The outstanding Women's Commentary on the Torah rightly stresses Judaism's moral stance in caring for "the stranger, the fatherless and the widow" (Deuteronomy 24:19). Professor Judith Plaskow emphasises Judaism's sensitivity to those in the margins of society so that the weak and the hungry are protected.
Amalek certainly was perfidy par excellence when he attacked the weak and powerless of the Children of Israel. They were the stragglers marching to the Promised Land and were vulnerable in their position in the rear. But, we must surely ask, if we are so sensitive in caring for the vulnerable, what were the vulnerable doing in the rear in the first place? Why were they not placed in the front, right up there with Moses and Aaron? The Levites could have protected them.

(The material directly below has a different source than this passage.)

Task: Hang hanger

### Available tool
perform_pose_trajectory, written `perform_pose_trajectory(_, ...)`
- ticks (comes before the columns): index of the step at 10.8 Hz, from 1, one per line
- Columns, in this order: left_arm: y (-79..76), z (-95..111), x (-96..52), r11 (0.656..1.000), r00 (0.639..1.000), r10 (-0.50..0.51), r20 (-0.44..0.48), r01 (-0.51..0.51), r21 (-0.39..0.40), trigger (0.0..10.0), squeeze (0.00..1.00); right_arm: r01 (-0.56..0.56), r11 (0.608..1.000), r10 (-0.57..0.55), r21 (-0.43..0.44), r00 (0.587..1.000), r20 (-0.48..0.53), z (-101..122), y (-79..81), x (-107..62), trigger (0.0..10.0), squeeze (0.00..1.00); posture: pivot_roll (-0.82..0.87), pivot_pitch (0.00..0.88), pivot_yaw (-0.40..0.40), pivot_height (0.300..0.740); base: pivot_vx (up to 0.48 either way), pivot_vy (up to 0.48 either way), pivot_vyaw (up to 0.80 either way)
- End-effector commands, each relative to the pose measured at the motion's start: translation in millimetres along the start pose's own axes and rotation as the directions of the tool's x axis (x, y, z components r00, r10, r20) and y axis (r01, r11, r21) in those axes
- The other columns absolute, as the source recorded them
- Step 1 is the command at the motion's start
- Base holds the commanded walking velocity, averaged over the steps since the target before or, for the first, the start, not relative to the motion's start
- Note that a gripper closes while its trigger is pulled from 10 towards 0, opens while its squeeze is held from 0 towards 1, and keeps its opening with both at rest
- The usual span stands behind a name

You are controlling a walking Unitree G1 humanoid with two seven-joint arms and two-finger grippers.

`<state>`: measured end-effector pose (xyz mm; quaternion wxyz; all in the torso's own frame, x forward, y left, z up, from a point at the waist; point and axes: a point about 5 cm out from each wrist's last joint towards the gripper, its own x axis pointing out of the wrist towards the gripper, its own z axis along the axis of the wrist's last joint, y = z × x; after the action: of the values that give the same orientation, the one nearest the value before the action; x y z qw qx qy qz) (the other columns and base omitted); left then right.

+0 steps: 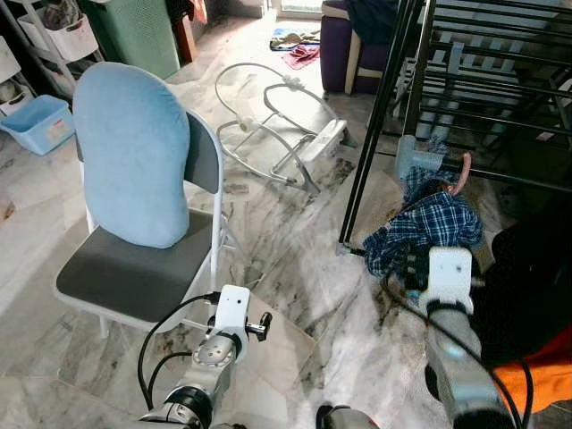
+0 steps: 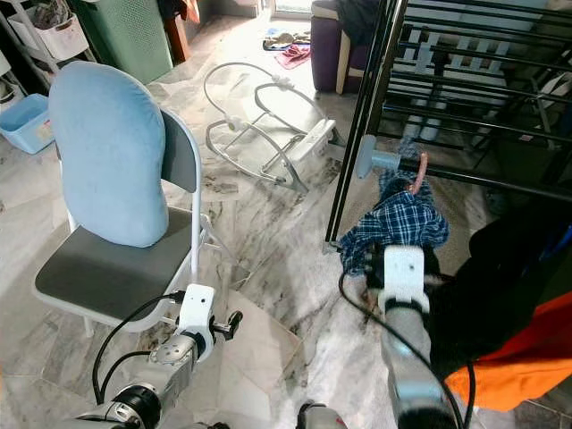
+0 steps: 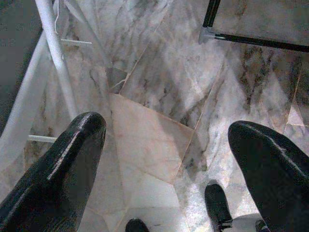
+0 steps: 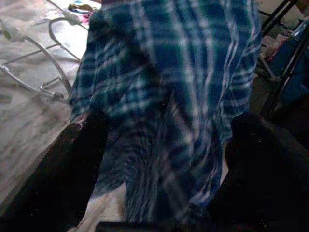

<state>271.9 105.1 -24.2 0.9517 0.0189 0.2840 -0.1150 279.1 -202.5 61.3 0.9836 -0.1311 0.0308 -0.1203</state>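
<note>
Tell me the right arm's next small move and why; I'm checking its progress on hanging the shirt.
Probably lift the right gripper toward the black metal drying rack. Its fingers look closed on the blue plaid shirt, whose pink hanger hook hangs below the rack's rails, not yet on one.

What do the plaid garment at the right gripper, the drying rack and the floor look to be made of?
Plaid garment: soft woven cloth, probably cotton, since it drapes and folds. Drying rack: thin black tubes, likely painted metal. Floor: glossy veined slabs, apparently polished marble or marble-look tile.

Left tool [image 3: 164, 159] open, right tool [image 4: 159, 159] raised
</note>
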Motion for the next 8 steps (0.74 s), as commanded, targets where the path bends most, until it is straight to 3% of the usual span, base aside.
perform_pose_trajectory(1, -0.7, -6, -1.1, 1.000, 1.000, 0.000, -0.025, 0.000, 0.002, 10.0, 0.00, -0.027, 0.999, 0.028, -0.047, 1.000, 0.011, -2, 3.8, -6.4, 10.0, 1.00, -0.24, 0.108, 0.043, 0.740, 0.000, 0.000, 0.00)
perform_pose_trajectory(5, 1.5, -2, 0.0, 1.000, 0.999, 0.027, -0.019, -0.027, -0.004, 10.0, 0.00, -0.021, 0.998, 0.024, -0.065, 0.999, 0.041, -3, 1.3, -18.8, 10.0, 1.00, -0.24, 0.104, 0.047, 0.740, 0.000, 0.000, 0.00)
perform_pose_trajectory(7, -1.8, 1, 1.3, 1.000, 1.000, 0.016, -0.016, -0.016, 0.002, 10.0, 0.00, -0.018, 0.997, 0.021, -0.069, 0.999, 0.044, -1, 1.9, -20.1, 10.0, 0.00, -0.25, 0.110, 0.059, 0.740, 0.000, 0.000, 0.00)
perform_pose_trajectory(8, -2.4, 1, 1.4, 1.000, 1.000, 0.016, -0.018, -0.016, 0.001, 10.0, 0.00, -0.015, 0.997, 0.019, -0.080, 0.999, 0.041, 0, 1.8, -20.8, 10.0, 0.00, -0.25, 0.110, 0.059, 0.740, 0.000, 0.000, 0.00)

Instead they were left to straggle, desperately trying to keep up and they were picked off one by one by the Amalekites. So, too, in our own day must we ask what position in Jewish society do we assign to the modern frail: the widows, the orphans and the aged? They are the vulnerable of the modern age, victims of the no less rapacious modern Amalekites: recession and inflation.
The "widow's mite" is just not enough to see our widows living in dignified old age. Ask Jewish Care and the answer will be freely given: the Jewish poor are a reality of the modern age.
The stranger, the orphan and the widow are still trying to keep up just to survive. We dare not march on, oblivious of their cries for help.